The child saw all these things, and he wanted to ask his grandsire about
them, but his grandsire would not tell him of them; perhaps his grandsire
did not know.

The child saw the storm-king come down from the hills and ride furiously
over the meadows and over the forest and over the town. The snow fell
everywhere, and the north wind played solemn music in the chimneys. The
storm-king put the brook to bed, and threw a great mantle of snow over
him; and the brook that had romped and prattled all the summer and told
pretty tales to the grass and flowers,--the brook went to sleep too.
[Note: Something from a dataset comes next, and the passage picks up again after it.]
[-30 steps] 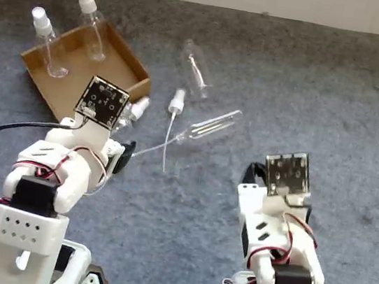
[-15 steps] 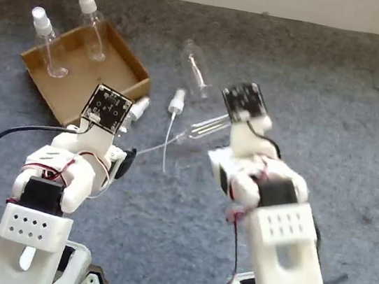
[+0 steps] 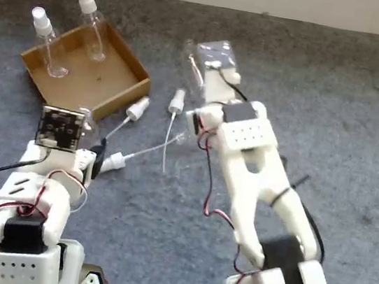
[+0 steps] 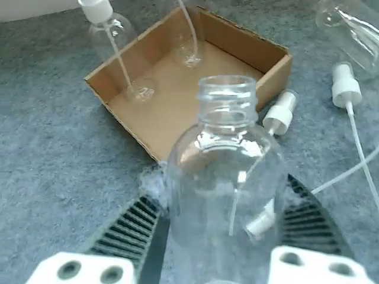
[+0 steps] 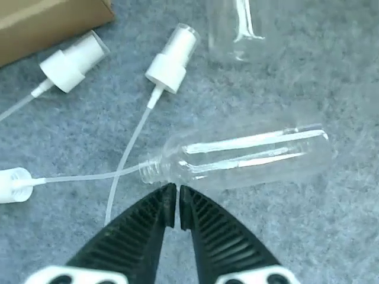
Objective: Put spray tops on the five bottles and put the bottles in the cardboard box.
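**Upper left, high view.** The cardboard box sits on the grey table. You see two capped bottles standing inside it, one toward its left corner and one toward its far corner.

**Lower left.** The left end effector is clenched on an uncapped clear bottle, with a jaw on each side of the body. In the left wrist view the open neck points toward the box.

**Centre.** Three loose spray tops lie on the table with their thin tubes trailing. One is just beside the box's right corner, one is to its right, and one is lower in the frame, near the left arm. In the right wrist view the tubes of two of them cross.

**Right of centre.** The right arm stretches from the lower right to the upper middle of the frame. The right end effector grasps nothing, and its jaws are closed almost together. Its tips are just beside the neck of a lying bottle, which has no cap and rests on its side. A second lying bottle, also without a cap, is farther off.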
With
all his fierceness and bluster, the storm-king was very kind; he did not
awaken the old oak-tree and the slumbering flowers. The little vine lay
under the fleecy snow against the old stone wall and slept peacefully, and
so did the violet and the daisy. Only the wicked old thistle thrashed
about in his sleep as if he dreamed bad dreams, which, all will allow, was
no more than he deserved.

All through that winter--and it seemed very long--the child thought of the
flowers and the vine and the old oak-tree, and wondered whether in the
springtime they would awaken from their sleep; and he wished for the
springtime to come. And at last the springtime came. One day the sunbeams
fluttered down from the sky and danced all over the meadow.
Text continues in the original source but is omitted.